### Task brief
The goal is a clean copy of all the data below, with pictures dropped and everything else retyped exactly.
-- Opening Marker --
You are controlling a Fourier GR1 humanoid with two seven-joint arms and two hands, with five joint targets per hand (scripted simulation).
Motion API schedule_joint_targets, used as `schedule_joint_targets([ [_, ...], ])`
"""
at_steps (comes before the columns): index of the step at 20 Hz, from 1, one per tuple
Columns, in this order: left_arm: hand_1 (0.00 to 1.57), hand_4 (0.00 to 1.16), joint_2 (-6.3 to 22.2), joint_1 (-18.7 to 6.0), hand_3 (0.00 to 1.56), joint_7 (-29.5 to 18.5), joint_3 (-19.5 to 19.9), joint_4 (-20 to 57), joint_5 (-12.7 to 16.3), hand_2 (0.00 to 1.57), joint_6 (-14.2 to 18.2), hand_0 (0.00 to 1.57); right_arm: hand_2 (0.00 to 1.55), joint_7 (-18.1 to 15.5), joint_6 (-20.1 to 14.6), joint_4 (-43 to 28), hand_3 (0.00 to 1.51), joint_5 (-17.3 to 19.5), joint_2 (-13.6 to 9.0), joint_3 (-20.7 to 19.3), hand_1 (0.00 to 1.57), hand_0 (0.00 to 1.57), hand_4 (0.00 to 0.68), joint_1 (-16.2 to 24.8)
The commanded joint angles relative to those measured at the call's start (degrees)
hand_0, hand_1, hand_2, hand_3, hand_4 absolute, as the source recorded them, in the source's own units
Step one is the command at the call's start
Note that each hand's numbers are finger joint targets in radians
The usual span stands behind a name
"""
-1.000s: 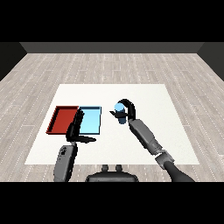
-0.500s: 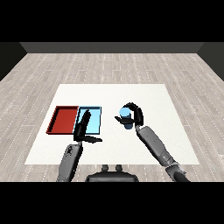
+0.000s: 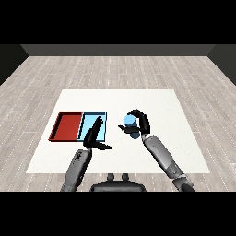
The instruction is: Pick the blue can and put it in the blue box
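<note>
My right hand (image 3: 140, 123) is curled round the blue can (image 3: 129, 121) and holds it above the white table, a short way right of the light blue tray (image 3: 88, 124). That tray lies beside the red tray (image 3: 67, 126), left of the table's middle. My left hand (image 3: 92, 135) is open, its straight fingers reaching over the near part of the light blue tray and the thumb pointing right.
The white table (image 3: 161, 106) spreads wide around both trays, with bare surface to the right and at the back. Beyond its edges lies a wooden floor (image 3: 115, 71).
My right hand has carried the blue can left and toward me, closer to the light blue tray. My left hand has risen and reached forward over that tray's near part.
</note>
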Motion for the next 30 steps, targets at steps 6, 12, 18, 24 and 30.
schedule_joint_targets([
  [6, 0.00, 0.00, -0.02, -2.84, 0.00, 0.22, -11.58, 2.86, 2.37, 0.00, 12.23, 0.00, 1.47, 3.19, 4.13, -3.17, 1.40, 6.50, 3.76, -1.95, 1.49, 1.49, 0.615, 1.82],
  [12, 0.00, 0.00, -0.02, -8.32, 0.00, -1.44, -8.73, 9.65, 6.54, 0.00, 10.75, 0.00, 1.47, 4.63, 2.50, -8.64, 1.40, 13.47, 7.86, 0.30, 1.49, 1.49, 0.610, 6.40],
  [18, 0.00, 0.00, -0.02, -10.12, 0.00, 0.03, -10.38, 11.33, 8.72, 0.00, 12.80, 0.00, 1.46, 6.85, 7.13, -8.71, 1.40, 14.34, 10.33, -3.63, 1.48, 1.48, 0.605, 3.80],
  [24, 0.00, 0.00, -0.02, -7.19, 0.00, 0.85, -12.37, 8.16, 9.74, 0.00, 13.24, 0.00, 1.46, 5.04, 8.89, -4.92, 1.39, 14.43, 11.52, -4.60, 1.48, 1.48, 0.606, 1.64],
  [30, 0.00, 0.00, -0.02, -12.57, 0.00, -4.53, -11.35, 17.69, 11.13, 0.00, 12.52, 0.00, 1.47, 5.74, 7.14, -6.42, 1.40, 14.46, 11.57, -0.27, 1.49, 1.49, 0.609, 2.34],
])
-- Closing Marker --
### The answer
You are controlling a Fourier GR1 humanoid with two seven-joint arms and two hands, with five joint targets per hand (scripted simulation).
Motion API schedule_joint_targets, used as `schedule_joint_targets([ [_, ...], ])`
"""
at_steps (comes before the columns): index of the step at 20 Hz, from 1, one per tuple
Columns, in this order: left_arm: hand_1 (0.00 to 1.57), hand_4 (0.00 to 1.16), joint_2 (-6.3 to 22.2), joint_1 (-18.7 to 6.0), hand_3 (0.00 to 1.56), joint_7 (-29.5 to 18.5), joint_3 (-19.5 to 19.9), joint_4 (-20 to 57), joint_5 (-12.7 to 16.3), hand_2 (0.00 to 1.57), joint_6 (-14.2 to 18.2), hand_0 (0.00 to 1.57); right_arm: hand_2 (0.00 to 1.55), joint_7 (-18.1 to 15.5), joint_6 (-20.1 to 14.6), joint_4 (-43 to 28), hand_3 (0.00 to 1.51), joint_5 (-17.3 to 19.5), joint_2 (-13.6 to 9.0), joint_3 (-20.7 to 19.3), hand_1 (0.00 to 1.57), hand_0 (0.00 to 1.57), hand_4 (0.00 to 0.68), joint_1 (-16.2 to 24.8)
The commanded joint angles relative to those measured at the call's start (degrees)
hand_0, hand_1, hand_2, hand_3, hand_4 absolute, as the source recorded them, in the source's own units
Step one is the command at the call's start
Note that each hand's numbers are finger joint targets in radians
The usual span stands behind a name
"""
-1.000s: 
-0.500s: 
+0.000s: 
The instruction is: Pick the blue can and put it in the blue box
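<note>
My right hand (image 3: 140, 123) is curled round the blue can (image 3: 129, 121) and holds it above the white table, a short way right of the light blue tray (image 3: 88, 124). That tray lies beside the red tray (image 3: 67, 126), left of the table's middle. My left hand (image 3: 92, 135) is open, its straight fingers reaching over the near part of the light blue tray and the thumb pointing right.
The white table (image 3: 161, 106) spreads wide around both trays, with bare surface to the right and at the back. Beyond its edges lies a wooden floor (image 3: 115, 71).
My right hand has carried the blue can left and toward me, closer to the light blue tray. My left hand has risen and reached forward over that tray's near part.
</note>
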Motion for the next 30 steps, targets at steps 6, 12, 18, 24 and 30.
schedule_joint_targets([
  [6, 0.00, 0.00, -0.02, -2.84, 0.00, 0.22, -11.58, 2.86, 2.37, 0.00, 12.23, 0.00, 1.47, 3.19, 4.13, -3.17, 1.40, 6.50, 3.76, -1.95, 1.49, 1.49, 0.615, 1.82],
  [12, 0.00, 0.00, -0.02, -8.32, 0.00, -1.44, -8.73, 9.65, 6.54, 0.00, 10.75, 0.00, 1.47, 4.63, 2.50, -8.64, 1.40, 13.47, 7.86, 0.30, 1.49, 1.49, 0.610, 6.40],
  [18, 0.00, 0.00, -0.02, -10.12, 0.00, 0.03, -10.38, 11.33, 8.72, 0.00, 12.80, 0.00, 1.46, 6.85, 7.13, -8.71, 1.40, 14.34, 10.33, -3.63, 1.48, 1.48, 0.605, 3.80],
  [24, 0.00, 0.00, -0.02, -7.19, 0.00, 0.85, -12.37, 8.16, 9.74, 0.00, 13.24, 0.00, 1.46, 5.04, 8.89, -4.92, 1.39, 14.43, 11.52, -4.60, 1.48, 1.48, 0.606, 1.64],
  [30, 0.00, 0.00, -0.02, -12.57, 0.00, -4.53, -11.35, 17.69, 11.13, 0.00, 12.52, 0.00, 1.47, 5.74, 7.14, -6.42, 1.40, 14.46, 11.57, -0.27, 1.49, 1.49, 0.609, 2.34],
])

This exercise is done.